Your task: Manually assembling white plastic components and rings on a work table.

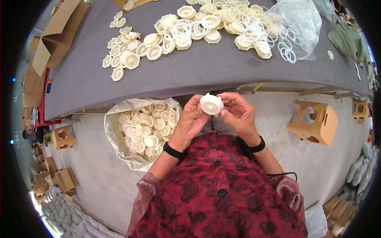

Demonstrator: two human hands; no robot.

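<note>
Between my two hands, in front of the table edge, is a round cream plastic cap (212, 104) with small lugs on its rim. My left hand (192, 115) pinches it by its left side, while the fingers of my right hand (238, 115) grip its right edge. Many similar caps (130, 59) lie in loose clusters on the table beyond. Thin white sealing rings (181, 29) are heaped over some of those caps, and more rings (286, 54) spill from a clear plastic bag (303, 23) at the right.
A grey cloth covers the table (158, 77). Left of my lap, an open white sack (113, 137) on the floor is full of caps. Tan plastic stools stand at the right (323, 123) and left (63, 137). An open cardboard box (59, 35) is at the far left.
</note>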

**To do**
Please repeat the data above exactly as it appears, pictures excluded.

**Your response**
Your task: Manually assembling white plastic components and rings on a work table.


Demonstrator: two human hands; no robot.

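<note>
Between my two hands, in front of the table edge, is a round cream plastic cap (212, 104) with small lugs on its rim. My left hand (192, 115) pinches it by its left side, while the fingers of my right hand (238, 115) grip its right edge. Many similar caps (130, 59) lie in loose clusters on the table beyond. Thin white sealing rings (181, 29) are heaped over some of those caps, and more rings (286, 54) spill from a clear plastic bag (303, 23) at the right.
A grey cloth covers the table (158, 77). Left of my lap, an open white sack (113, 137) on the floor is full of caps. Tan plastic stools stand at the right (323, 123) and left (63, 137). An open cardboard box (59, 35) is at the far left.
</note>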

With that, the exercise is complete.